The mission for yesterday was simple – check out of the hotel, pick up a hire car and drive to our next destination, Whitianga, on the Coromandel Peninsula. We manhandled our bags for the 10-minute walk to the car hire office. It’s actually an 8-minute walk, but one tends to spend a lot of time standing around waiting for the lights to change at busy and large intersections. On occasion I’m tempted to ignore the lights and just walk across if it’s obvious that there’s no reason to wait. But four or five lanes lugging baggage encouraged caution, so I waited for the lights with barely-concealed impatience.

At the Budget offices, the hire process appeared to be going smoothly until Kevin, the chap sorting us out, queried the end date of the booking, which he had as 22nd March. This is, indeed, the end date of our trip here, but we only need this car until we get to Christchurch on the South Island, at which point we hop a train. We were supposed to have a booking for a new hire car for when/where we disembark the train and thus the rest of our stay, and it seems that the local agents for Discover The World hadn’t twigged this.  Fortunately the sainted Kevin (he of the arcade?) and his boss, Sue, sorted the situation out for us and we’re grateful for their staff work. The queue of customers building up behind us probably weren’t, though.

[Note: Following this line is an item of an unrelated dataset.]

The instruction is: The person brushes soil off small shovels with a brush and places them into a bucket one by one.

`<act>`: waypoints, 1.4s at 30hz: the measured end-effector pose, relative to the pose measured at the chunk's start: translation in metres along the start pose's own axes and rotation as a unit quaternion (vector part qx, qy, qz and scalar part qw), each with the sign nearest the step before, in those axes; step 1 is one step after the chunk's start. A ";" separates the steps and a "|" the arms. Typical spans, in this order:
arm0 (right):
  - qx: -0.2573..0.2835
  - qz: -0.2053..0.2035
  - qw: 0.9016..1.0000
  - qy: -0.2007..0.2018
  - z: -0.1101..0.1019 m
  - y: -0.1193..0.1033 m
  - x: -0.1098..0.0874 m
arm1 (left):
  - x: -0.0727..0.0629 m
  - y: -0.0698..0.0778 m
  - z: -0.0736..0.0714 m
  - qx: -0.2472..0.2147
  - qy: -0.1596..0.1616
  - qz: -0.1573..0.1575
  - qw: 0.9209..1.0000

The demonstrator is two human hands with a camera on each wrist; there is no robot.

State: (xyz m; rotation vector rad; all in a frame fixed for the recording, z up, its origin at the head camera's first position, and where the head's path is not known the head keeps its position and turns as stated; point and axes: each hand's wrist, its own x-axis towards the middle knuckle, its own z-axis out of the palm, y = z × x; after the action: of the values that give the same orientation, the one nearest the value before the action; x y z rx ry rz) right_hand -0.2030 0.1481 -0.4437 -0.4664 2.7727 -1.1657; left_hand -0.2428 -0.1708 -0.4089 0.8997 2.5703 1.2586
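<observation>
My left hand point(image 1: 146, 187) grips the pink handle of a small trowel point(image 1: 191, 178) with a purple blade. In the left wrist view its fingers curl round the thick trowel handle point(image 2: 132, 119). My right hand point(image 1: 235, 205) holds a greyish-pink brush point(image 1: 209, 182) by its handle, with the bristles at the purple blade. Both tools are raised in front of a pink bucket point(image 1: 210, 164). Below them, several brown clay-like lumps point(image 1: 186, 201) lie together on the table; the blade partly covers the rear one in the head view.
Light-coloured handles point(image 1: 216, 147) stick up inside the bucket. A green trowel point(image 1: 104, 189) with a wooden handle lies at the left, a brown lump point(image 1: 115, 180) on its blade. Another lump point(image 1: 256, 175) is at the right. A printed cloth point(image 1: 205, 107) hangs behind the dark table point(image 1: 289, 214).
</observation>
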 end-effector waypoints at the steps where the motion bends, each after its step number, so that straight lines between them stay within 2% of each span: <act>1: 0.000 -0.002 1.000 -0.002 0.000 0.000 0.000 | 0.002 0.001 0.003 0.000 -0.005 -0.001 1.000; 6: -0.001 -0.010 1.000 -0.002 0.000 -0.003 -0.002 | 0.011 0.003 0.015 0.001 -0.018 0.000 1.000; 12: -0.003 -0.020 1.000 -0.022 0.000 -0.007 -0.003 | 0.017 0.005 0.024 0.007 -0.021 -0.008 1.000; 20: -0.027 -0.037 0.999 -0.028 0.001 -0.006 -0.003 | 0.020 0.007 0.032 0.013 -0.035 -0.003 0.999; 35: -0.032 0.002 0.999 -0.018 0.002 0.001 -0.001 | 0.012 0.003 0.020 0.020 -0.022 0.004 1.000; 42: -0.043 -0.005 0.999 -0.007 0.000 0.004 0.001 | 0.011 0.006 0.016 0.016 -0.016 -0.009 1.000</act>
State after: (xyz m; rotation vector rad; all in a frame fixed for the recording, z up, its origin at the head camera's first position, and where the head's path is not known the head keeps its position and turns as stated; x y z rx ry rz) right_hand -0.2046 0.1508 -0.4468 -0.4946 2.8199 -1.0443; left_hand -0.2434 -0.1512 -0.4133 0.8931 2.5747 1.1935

So we took possession of a brand spanking new Mitsubishi ASX, with just 35km on the clock, which will be our steed for the next three weeks or so. It’s a bit larger than I’m used to (though not the utter monster we got in A Coruña when we walked the Camino Finisterre) so we started a bit gingerly whilst I got used to the car. Being Japanese and in New Zealand, the indicators and wipers are the other way round from UK cars, so driving round roundabouts with the wipers going will be a feature of the next few days – and the first few days of driving back in the UK, no doubt.

Anyhoo… our exit from Auckland was smooth and through only slightly congested traffic, and then we had the decision to make as to whether to take the more direct route to Whitianga or go the pretty way. We decided on the latter. And it was a very pleasant drive, through lots of typical North Island landscapes.

We (of course) saw sheep.

New Zealand is often quoted as having more sheep than people, and ChatGPT tells me that this is still true, though not as much as in the 1980s, when there were some 22 sheep per inhabitant. These days it’s nearer four or five.  What surprised a little, though, were the numbers of cattle.

The area we were driving through, round the bottom of the Firth of Thames, being flat, was obviously very well suited to either dairy or beef farming.  I read that there are about half as many cattle as sheep on the island, and they’re split roughly 60-40 in favour of dairy animals.

I guess many people will have read of the enormous amounts of rainfall that have been suffered in the North Island, and saw for our own eyes some evidence of its effects.

We stopped for coffee (OK, yes, and ice cream) at The Pink Shop at Kaiaua,

which is a very individual kind of place, serving as cafe, ice-creamery, eatery, corner shop, post office and second-hand bookshop.

They claim to serve the best coffee in Kaiaua, and I think this might be because there isn’t another cafe there, but it was a welcome break on the journey and the ice-cream was very good.

A little further along the road there actually was another cafe, but we decided not to stop there.

We carried on, through ever-impressive New Zealand landscapes but darkening weather.

After one leaves the flat plains south west of the Firth of Thames and starts up the Coromandel Peninsula, the roads become quite twisty, with climbs and descents, so sometimes one is by the coast

but more often into more hilly countryside. As one might expect, this gives rise to some more handsome scenery, and the roads feature lots of places where it’s safe to stop at the side to take photos.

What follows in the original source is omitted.